Un nouveau seuil réglementaire qui redessine l'écosystème
Depuis le 1er juillet 2026, toute entreprise proposant des services liés aux actifs numériques dans l'Union européenne doit disposer d'un agrément au titre du règlement MiCA. Cette exigence marque la fin d'une période d'encadrement fragmenté et impose un standard unique : obtenir l'autorisation dans un État membre suffit ensuite pour opérer sur l'ensemble du marché unique.
Les chiffres du tri
Le premier bilan officiel, tel que rapporté par la presse économique, donne un ordre d'idée de l'ampleur du réajustement : 283 sociétés ont obtenu le sésame MiCA, dont 31 demandes enregistrées en France. Parallèlement, l'Autorité des marchés financiers avait estimé au printemps que près de 40% des acteurs exerçant en France n'avaient pas engagé de dossier local.
La chute d'un géant : Binance
La nouvelle réglementation n'a pas été sans conséquence pour les leaders mondiaux. La plateforme Binance, qui avait posé la France comme un axe stratégique dans sa présence européenne, a retiré sa demande de licence déposée en Grèce et n'a pas obtenu le « passeport » MiCA avant la date butoir. Le résultat : l'entreprise a dû arrêter ses activités crypto dans l'Union, laissant des utilisateurs contraints de transférer leurs avoirs vers des intermédiaires agréés.
« La Story »
Conséquences pratiques et marché secondaire
- Pour les utilisateurs : un mouvement de migrations d'actifs est attendu, avec des transferts vers des plateformes disposant d'un agrément MiCA.
- Pour les acteurs européens : le marché favorise désormais les structures qui ont anticipé les exigences de conformité et de gouvernance prévues par le texte.
- Pour la régulation française : la France apparaît comme un point d'accueil non négligeable (31 agréments), mais une partie significative des opérateurs actifs sur le territoire a choisi de ne pas déposer de dossier localement.
Ce qui change et les zones d'incertitude
MiCA instaure des obligations de transparence, de gouvernance et de protection des investisseurs qui devraient professionnaliser le secteur.

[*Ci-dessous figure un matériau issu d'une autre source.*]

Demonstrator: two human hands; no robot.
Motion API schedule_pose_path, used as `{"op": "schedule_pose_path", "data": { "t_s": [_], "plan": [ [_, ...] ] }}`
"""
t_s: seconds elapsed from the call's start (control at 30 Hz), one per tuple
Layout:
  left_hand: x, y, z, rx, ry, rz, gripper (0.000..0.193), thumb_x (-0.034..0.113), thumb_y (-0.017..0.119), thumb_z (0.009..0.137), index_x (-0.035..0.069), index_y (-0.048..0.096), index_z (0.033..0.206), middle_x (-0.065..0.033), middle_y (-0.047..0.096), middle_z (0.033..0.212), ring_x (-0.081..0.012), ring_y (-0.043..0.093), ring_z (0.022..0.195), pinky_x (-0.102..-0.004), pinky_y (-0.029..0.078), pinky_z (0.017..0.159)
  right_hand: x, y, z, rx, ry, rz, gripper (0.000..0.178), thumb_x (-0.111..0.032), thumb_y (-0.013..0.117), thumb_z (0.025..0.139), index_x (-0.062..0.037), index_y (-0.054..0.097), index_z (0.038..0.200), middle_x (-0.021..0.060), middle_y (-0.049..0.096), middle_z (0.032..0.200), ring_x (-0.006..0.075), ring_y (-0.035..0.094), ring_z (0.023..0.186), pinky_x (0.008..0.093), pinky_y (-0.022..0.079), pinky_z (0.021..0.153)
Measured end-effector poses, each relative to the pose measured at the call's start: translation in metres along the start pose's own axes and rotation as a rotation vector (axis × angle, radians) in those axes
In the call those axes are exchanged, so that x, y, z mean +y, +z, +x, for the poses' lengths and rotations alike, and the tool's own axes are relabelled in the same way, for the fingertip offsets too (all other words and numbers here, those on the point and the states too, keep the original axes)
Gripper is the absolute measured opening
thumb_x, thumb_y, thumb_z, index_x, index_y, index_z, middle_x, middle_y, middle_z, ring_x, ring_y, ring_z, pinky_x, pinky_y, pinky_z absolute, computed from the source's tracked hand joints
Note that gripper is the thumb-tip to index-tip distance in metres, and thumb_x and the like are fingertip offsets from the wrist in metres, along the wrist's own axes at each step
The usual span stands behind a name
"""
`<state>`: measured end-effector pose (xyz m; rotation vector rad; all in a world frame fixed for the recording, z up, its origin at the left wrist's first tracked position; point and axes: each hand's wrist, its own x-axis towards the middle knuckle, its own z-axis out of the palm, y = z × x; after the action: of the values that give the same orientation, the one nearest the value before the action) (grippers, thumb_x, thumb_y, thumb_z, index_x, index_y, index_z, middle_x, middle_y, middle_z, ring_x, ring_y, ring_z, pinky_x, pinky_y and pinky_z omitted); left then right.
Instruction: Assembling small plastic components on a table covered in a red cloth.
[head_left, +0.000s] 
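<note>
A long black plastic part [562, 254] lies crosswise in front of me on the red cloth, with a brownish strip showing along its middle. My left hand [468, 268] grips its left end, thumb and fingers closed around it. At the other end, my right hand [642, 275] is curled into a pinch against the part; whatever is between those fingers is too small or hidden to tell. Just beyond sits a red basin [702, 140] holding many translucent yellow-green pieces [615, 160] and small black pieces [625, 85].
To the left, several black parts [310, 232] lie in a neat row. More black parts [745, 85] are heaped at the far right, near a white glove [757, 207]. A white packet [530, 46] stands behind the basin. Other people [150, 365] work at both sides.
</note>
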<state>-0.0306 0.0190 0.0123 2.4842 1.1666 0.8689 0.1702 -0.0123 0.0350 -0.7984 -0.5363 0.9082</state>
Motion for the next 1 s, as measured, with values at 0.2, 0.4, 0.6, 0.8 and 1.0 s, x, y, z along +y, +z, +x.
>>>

En pratique, le passage d'un paysage fragmenté à un marché unique agréé va redistribuer les cartes : certains acteurs seront consolidés, d'autres disparaîtront ou se repositionneront en dehors de l'UE.
Reste une incertitude opérationnelle pour les utilisateurs affectés par la cessation des services de plateformes non agréées : les transferts d'actifs demandent vigilance et compréhension des risques (frais, délais, compatibilité des services). Sur le plan macroéconomique, la mise en place de MiCA pourrait réduire l'offre disponible à court terme, mais aussi attirer des acteurs cherchant la sécurité juridique à plus long terme.
Perspective critique
Le règlement marque un point d'inflexion. Il clarifie des obligations aujourd'hui disparates, mais crée un horizon de consolidation : les plus réactifs en matière de conformité et de gouvernance tireront parti du nouveau cadre, tandis que d'autres seront relégués hors du marché européen. Pour les autorités et les professionnels, l'enjeu est désormais d'assurer une mise en œuvre effective et de surveiller les conséquences pratiques pour les investisseurs.